■ Your instructions ■
The output is the lines below from the one with "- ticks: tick" through the one with "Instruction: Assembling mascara", both included, printed exactly and with no other line.
[[ Data listing open ]]
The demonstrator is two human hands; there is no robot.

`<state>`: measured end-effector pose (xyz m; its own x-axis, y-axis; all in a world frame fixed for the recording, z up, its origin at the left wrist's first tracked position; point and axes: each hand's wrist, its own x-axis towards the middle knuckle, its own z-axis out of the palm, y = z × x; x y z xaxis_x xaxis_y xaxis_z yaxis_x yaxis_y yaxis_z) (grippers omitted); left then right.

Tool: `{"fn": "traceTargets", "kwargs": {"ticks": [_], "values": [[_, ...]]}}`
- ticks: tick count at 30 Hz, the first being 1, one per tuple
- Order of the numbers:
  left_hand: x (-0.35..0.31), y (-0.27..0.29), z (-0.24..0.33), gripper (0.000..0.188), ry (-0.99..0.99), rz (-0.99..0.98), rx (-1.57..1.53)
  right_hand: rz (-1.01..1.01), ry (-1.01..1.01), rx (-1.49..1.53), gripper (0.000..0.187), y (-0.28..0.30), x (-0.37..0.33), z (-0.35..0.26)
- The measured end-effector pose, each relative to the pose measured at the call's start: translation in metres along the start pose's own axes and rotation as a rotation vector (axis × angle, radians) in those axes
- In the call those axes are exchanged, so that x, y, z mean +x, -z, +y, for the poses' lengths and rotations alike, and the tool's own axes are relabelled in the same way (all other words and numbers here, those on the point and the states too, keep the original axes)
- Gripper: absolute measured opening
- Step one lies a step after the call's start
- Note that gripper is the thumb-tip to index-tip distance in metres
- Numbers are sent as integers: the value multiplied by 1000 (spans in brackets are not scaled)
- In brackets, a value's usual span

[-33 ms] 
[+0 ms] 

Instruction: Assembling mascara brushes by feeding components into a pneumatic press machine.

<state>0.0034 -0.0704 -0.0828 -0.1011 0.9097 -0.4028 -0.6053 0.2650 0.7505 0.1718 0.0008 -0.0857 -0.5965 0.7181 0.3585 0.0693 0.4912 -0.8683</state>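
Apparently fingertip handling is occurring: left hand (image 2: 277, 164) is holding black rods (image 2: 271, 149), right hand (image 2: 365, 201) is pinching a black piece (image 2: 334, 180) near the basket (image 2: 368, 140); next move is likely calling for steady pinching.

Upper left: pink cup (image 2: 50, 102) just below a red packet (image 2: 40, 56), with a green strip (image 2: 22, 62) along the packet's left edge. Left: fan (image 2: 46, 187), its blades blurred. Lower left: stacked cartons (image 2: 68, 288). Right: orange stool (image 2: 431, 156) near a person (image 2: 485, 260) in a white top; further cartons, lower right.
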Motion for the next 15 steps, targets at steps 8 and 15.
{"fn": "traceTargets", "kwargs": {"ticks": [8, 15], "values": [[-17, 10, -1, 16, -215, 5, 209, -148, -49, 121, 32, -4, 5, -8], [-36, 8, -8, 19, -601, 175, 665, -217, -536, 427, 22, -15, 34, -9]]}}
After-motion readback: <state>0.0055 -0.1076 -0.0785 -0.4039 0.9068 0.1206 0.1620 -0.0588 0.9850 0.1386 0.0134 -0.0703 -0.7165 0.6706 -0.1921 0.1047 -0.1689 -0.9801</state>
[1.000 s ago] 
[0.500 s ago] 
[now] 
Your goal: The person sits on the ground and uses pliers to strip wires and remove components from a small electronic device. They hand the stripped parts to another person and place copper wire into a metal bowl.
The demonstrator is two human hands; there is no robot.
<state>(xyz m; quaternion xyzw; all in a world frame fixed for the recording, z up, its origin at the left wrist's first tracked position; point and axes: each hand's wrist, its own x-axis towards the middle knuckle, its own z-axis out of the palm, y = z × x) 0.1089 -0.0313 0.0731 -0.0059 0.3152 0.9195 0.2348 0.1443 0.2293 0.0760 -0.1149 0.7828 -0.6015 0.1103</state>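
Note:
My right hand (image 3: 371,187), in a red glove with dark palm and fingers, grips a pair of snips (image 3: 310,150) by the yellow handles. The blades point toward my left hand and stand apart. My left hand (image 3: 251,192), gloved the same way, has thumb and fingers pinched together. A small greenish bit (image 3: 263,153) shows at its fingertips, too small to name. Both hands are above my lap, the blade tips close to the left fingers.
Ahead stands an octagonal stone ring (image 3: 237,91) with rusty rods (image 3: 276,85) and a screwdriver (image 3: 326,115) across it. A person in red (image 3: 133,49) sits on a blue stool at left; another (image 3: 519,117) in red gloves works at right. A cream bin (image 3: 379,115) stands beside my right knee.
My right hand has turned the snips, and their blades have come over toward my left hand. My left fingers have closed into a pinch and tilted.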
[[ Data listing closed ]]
■ Output of the exercise ■
- ticks: tick count at 30 Hz, the first being 1, one per tuple
- Order of the numbers:
  left_hand: x (-0.35..0.31), y (-0.27..0.29), z (-0.24..0.33), gripper (0.000..0.188), ry (-0.99..0.99), rz (-0.99..0.98), rx (-1.57..1.53)
  right_hand: rz (-1.01..1.01), ry (-1.01..1.01), rx (-1.49..1.53), gripper (0.000..0.187), y (-0.28..0.30), x (-0.37..0.33), z (-0.35..0.26)
- The measured end-effector pose, each relative to the pose measured at the call's start: translation in metres along the start pose's own axes and rotation as a rotation vector (axis × angle, radians) in those axes
- In the call those axes are exchanged, so that x, y, z mean +x, -z, +y, for the poses' lengths and rotations alike, and the tool's own axes are relabelled in the same way (all other words and numbers here, those on the point and the states too, keep the original axes)
- Gripper: absolute measured opening
- Step one lies a step after the call's start
- Note that gripper is the thumb-tip to index-tip distance in metres
- Numbers are sent as integers: the value multiplied by 1000 (spans in brackets are not scaled)
- In brackets, a value's usual span

[-33 ms] 
[+0 ms] 

Instruction: Assembling mascara brushes by feeding components into a pneumatic press machine.

That completes the answer, and no more is expected.